1. 35

  2. 5

    Ouch. As someone who is constantly switching platforms because of work, Lastpass has been a good solution because of their excellent cross-platform support. But this is extremely dangerous, and it is on top of UI bugs that have been growing more noticeable. Time to start shopping.

    1. 1

      This seems like a classic look-alike phishing scam… doesn’t appear to be a new vector or anything. Requires an exploited site and redirects you to a look alike. I guess the point is that LP shouldn’t use the browser-viewport, and with that I agree. Seems to me that both the ways listed in the articles would be decent fixes… a special interface for plugin prompts in Chrome, or the ability to turn off that overlay in LP.

      This to me is far less an “Ouch” and more an “oh, interesting”.

      1. 3

        I’ve always wondered why they sometimes use viewport and sometimes the extension interface. Maybe this will get them to move to only using the extension’s interface.

    2. 2

      This is one reasons that I switched to 1Password from LastPass. The idea of keeping my passwords on a website and using a different website to authenticate made me nervous.

      1. 1

        I thought the password database was local and only synced between devices.

        1. 1

          LastPass only syncs to and from their servers. 1Password has a few options for transferring without hitting their servers.

      2. 2

        Is there a comparison of the features of the various password managers somewhere?
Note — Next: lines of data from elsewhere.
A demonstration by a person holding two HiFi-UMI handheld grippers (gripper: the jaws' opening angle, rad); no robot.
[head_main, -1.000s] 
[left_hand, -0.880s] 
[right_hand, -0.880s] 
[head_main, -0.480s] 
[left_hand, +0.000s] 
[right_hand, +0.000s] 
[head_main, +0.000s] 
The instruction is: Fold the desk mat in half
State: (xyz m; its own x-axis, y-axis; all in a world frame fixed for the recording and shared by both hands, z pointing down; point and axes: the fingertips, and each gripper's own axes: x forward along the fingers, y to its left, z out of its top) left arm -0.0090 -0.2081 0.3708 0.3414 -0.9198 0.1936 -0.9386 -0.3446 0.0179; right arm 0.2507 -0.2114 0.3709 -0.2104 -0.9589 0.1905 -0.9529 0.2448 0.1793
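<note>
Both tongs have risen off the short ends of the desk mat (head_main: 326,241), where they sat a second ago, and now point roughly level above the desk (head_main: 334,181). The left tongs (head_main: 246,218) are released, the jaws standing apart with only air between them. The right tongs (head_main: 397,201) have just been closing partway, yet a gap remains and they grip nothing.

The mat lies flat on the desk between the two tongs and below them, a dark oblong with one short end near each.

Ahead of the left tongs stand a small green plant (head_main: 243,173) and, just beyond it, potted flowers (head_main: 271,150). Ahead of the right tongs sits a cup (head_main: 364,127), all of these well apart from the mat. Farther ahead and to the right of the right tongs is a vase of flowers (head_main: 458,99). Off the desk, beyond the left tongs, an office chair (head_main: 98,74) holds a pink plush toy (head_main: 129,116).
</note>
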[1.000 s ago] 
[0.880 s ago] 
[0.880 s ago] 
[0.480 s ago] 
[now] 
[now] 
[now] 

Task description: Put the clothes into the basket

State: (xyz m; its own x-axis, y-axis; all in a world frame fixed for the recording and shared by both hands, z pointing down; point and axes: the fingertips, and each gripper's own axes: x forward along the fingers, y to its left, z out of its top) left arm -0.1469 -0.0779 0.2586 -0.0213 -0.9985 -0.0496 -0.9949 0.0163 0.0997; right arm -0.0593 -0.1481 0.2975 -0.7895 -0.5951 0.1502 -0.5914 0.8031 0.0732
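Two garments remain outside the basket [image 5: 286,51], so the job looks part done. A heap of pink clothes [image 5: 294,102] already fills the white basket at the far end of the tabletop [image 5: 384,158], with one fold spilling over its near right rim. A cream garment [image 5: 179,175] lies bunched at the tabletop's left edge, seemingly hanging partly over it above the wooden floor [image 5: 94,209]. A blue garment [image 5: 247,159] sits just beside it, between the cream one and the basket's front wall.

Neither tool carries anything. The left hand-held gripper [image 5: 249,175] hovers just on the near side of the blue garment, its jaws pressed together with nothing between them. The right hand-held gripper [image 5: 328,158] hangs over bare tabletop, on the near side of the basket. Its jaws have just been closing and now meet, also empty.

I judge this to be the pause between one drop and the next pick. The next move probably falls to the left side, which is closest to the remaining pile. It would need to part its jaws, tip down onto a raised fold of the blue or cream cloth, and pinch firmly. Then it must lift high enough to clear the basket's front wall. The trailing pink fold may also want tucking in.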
I’ve used LastPass Premium for years, mostly because of how integrated into my workflow it is. I’ve more than 500 individual items, more than a dozen of which are ~irrecoverable in the event that LastPass fails. I’ve periodically exported and stored encrypted backups just in case. Any alternative would need some kind of a migration tool that I could be confident works, and would work without an Internet connection: I’d fire up a non-networked VM, migrate, and handle the new system’s sync somehow.

        What I need is this:

        • Available with as much as a simple install on OSX, Windows, and Linux
        • Android and iOS app
        • Preferably available via a web browser, but I’m willing to compromise on that because I’ve only ever really had to use it a handful of times when my phone battery had died
        • Syncs somehow immediately and efficiently, so that a password generated/saved on one device is ~instantly available to another.